Task input
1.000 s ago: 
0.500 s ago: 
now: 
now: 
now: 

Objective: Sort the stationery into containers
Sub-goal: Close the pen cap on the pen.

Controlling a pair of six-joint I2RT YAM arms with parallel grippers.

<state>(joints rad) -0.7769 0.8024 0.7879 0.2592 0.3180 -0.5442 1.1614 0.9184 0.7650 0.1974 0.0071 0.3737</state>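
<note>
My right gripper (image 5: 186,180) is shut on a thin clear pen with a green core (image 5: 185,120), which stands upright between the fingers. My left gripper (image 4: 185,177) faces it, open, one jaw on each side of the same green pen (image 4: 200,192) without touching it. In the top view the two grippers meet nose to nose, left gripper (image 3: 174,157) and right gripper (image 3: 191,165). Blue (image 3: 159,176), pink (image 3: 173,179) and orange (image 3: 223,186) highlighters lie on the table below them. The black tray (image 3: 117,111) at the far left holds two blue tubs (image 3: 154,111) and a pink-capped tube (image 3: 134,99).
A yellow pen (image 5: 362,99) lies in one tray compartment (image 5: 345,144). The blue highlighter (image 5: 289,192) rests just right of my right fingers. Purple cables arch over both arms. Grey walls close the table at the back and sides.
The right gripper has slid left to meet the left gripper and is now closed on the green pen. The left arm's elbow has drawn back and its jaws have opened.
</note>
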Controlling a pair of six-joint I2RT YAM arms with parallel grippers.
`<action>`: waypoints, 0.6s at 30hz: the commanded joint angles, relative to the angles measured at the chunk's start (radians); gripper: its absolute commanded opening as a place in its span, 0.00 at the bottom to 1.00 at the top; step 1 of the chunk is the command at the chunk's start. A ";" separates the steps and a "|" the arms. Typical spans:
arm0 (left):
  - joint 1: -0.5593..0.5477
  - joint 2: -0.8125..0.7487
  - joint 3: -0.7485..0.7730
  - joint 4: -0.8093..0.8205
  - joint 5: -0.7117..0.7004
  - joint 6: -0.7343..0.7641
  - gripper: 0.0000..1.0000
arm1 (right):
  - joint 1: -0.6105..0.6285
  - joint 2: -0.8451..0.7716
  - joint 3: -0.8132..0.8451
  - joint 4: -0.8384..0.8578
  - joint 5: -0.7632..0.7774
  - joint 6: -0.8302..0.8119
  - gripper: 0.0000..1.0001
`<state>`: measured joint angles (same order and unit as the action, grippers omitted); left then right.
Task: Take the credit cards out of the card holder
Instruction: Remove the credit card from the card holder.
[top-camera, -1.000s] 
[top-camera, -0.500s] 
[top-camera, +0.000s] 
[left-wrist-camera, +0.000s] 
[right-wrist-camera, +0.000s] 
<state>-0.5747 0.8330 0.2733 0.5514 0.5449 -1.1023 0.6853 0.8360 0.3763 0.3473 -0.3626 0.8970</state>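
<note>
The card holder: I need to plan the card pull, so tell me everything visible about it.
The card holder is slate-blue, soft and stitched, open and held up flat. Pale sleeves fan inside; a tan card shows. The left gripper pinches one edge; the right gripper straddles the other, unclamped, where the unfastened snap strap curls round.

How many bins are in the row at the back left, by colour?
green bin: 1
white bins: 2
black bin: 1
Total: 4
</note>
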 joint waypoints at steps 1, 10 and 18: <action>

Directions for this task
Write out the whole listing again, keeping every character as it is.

Output
1.000 s ago: 
0.500 s ago: 
now: 
now: 
now: 

Objective: Sort the stationery into containers
Sub-goal: Close the pen cap on the pen.

Controlling a pair of six-joint I2RT YAM arms with parallel grippers.

<state>(joints rad) -0.7769 0.8024 0.7879 0.2592 0.3180 -0.5442 1.1614 0.9184 0.7650 0.1974 0.0071 0.3737</state>
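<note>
My right gripper (image 5: 186,180) is shut on a thin clear pen with a green core (image 5: 185,120), which stands upright between the fingers. My left gripper (image 4: 185,177) faces it, open, one jaw on each side of the same green pen (image 4: 200,192) without touching it. In the top view the two grippers meet nose to nose, left gripper (image 3: 174,157) and right gripper (image 3: 191,165). Blue (image 3: 159,176), pink (image 3: 173,179) and orange (image 3: 223,186) highlighters lie on the table below them. The black tray (image 3: 117,111) at the far left holds two blue tubs (image 3: 154,111) and a pink-capped tube (image 3: 134,99).
A yellow pen (image 5: 362,99) lies in one tray compartment (image 5: 345,144). The blue highlighter (image 5: 289,192) rests just right of my right fingers. Purple cables arch over both arms. Grey walls close the table at the back and sides.
The right gripper has slid left to meet the left gripper and is now closed on the green pen. The left arm's elbow has drawn back and its jaws have opened.
</note>
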Controlling a pair of six-joint I2RT YAM arms with parallel grippers.
`<action>`: waypoints, 0.6s at 30hz: the commanded joint angles, relative to the angles measured at the chunk's start (radians); gripper: its absolute commanded opening as a place in its span, 0.00 at the bottom to 1.00 at the top; step 1 of the chunk is the command at the chunk's start. A ";" separates the steps and a "|" the arms. Typical spans:
arm0 (left):
  - joint 1: -0.5593..0.5477
  - joint 2: -0.8125..0.7487
  - joint 3: -0.7485..0.7730
  - joint 4: -0.8093..0.8205
  - joint 5: -0.7117..0.7004
  - joint 6: -0.7343..0.7641
  - gripper: 0.0000..1.0000
arm1 (right):
  - joint 1: -0.6105..0.6285
  - joint 2: -0.8451..0.7716
  - joint 3: -0.8132..0.8451
  - joint 4: -0.8384..0.8578
  - joint 5: -0.7632..0.7774
  - joint 6: -0.8302..0.8119
  - gripper: 0.0000..1.0001
`<state>`: measured joint angles (same order and unit as the action, grippers omitted); left then right.
Task: Take the credit cards out of the card holder
Instruction: Remove the credit card from the card holder.
[top-camera, -1.000s] 
[top-camera, -0.500s] 
[top-camera, +0.000s] 
[left-wrist-camera, +0.000s] 
[right-wrist-camera, +0.000s] 
<state>-0.5747 0.8330 0.2733 0.5514 0.5449 -1.1023 0.6853 0.8360 0.3763 0.3473 -0.3626 0.8970</state>
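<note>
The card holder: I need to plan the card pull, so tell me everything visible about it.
The card holder is slate-blue, soft and stitched, open and held up flat. Pale sleeves fan inside; a tan card shows. The left gripper pinches one edge; the right gripper straddles the other, unclamped, where the unfastened snap strap curls round.

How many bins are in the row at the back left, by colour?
green bin: 1
white bins: 2
black bin: 1
Total: 4
</note>
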 joint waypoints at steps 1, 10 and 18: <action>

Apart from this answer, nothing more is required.